From fiscal-year 2001 through the third quarter of 2007, Ambac and MBIA have been engaged in what can only be described now as reckless stock-buyback programs. Over this period of time, Ambac has repurchased $1,015,036,000 worth of its common stock while MBIA has repurchased $1,843,044,000 of its common stock. Wall Street, of course, always cheers on a stock buyback because it reduces the number of shares outstanding; which analysts foolishly believe enhances shareholder value (as explained here). The opposite, in fact, is true. A stock buyback weakens a company’s balance sheet and I have never understood why a weaker financial condition is better for a company and its shareholders.

So let’s put this into context for Ambac and MBIA. When a publicly-held company buys back its stock, such transactions can be easily tracked in the company’s financial statement. The first place to look, in the financial statement, is in the statement of cash flows. There you will see it as a use of cash categorized as a purchase of treasury stock. The next place to look is in the statement of changes in shareholders’ equity. There you will see treasury stock recorded as causing a decrease in total shareholders’ equity. So, in the name of enhancing shareholder value, Ambac and MBIA respectively spent $1,015,036,000 and $1,843,044,000 worth of cash for stock buybacks (over the past seven years). But, and now you know this, such cash expenditures reduced liquidity and net worth by those exact amounts. How can this be deemed responsible behavior when both companies are expressly in the business of insuring bonds and providing financial guarantees?

To add some more fuel to the fire, let’s fantasize for a moment and assume that both companies had responsible management teams who never would engage in stock buybacks. Well, Ambac’s net worth would be fully 44% higher than it is today while MBIA’s would be fully 50% higher. Accordingly, both companies would stand a better chance, of surviving the subprime meltdown, had their top executives been prudent financial managers. Shareholders, moreover, would certainly sleep better at night had such additional financial cushions existed in order to help their companies ride out these rough times.

And now, the New York state insurance superintendent is begging money-center banks to rescue these two train-wrecked companies. In a separate article, it is stated that "A group of eight banks is already considering a plan to inject capital into Ambac, which needs at least $1bn. Several banks are also believed to be talking to MBIA, which needs at least $500m."What a mess.

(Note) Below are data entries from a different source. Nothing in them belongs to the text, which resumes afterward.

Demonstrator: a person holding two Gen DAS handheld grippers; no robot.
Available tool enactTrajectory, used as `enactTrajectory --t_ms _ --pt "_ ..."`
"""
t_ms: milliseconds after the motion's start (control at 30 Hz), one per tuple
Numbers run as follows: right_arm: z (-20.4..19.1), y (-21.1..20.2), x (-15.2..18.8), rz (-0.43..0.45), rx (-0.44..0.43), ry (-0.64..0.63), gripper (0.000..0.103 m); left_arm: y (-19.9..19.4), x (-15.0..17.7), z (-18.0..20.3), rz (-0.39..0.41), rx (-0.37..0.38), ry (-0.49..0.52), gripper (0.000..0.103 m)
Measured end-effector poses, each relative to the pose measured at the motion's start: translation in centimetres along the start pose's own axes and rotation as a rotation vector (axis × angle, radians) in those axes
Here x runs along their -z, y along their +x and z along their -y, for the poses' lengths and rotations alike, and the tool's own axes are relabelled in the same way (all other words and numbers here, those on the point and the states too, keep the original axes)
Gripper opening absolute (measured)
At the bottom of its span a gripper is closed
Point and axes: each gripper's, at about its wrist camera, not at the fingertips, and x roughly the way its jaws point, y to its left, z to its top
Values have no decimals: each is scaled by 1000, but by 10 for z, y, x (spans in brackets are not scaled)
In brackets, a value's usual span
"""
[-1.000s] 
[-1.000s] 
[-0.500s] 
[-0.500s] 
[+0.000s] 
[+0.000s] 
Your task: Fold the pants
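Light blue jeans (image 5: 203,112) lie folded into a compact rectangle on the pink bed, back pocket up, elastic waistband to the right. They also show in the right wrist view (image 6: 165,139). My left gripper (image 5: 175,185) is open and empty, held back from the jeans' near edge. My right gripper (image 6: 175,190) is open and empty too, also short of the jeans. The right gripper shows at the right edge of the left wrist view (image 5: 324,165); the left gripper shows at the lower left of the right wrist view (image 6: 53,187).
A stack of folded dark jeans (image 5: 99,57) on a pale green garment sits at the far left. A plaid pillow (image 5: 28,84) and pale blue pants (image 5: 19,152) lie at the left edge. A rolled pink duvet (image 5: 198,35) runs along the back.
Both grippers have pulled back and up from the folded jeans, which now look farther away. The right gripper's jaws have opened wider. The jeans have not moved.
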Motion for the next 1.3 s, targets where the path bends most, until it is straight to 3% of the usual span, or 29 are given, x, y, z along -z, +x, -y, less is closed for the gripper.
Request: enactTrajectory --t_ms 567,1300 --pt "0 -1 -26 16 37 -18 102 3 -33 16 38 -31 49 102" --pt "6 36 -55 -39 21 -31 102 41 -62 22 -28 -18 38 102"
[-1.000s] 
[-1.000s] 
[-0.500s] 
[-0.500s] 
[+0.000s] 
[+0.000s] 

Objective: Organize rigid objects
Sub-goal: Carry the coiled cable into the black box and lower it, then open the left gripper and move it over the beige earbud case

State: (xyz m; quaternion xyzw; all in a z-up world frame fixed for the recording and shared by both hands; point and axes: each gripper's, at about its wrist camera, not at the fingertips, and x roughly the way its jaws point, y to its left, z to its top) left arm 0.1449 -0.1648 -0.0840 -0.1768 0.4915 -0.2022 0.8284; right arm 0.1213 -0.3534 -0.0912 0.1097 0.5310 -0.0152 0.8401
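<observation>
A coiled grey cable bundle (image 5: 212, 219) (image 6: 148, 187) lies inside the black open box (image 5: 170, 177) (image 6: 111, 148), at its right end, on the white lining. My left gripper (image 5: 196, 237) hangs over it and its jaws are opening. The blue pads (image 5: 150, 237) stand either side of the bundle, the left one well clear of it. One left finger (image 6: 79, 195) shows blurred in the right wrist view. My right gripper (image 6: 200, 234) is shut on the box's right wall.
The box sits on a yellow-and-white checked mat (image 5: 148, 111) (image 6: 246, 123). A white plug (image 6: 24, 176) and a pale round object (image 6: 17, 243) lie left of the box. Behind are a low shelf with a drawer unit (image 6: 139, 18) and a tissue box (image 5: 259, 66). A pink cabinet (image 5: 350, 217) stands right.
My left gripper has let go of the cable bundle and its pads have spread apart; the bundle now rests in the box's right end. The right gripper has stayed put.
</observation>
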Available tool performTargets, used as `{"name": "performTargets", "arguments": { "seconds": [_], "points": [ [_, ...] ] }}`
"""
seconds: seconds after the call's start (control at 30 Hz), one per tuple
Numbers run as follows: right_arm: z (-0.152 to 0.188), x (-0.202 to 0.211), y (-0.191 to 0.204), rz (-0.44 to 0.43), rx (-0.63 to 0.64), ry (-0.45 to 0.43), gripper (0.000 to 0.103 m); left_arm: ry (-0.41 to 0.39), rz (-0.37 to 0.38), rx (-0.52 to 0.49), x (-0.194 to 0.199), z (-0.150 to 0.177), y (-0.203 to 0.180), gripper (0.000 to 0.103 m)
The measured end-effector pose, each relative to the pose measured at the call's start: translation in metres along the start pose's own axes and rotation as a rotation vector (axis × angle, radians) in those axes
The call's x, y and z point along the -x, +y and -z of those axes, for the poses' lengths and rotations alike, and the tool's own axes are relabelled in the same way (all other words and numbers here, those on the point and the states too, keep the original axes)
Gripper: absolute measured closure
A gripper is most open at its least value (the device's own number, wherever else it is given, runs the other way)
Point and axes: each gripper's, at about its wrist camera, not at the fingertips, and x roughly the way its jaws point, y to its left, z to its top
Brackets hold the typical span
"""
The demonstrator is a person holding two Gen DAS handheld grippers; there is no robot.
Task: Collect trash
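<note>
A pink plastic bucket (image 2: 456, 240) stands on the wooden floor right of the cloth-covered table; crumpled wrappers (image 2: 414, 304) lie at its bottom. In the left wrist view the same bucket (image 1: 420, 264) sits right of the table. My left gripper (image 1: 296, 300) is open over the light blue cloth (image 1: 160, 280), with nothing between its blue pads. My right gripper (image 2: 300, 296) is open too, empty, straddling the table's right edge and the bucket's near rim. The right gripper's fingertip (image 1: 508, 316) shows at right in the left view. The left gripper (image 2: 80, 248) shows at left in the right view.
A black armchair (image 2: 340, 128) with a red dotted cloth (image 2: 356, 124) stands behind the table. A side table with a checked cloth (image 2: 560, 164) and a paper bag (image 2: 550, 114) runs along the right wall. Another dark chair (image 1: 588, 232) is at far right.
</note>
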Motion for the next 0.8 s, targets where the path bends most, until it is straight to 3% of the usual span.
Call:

Ambac and MBIA, to say the least, are sorely missing the cash they used to repurchase their own shares. Indeed, this is the blowback management didn’t foresee when they put shareholders ahead of "policyowners." Such negligent behavior most certainly has opened the door for municipalities, regulators, and shareholders to file civil lawsuits against the directors and officers of Ambac and MBIA.

Hence, we have the ultimate irony here. You can bet that Ambac’s and MBIA’s directors and officers are praying that their directors & officers liability insurance carriers have been prudently managed so as to put policyowners ahead of shareholders. What a novel idea.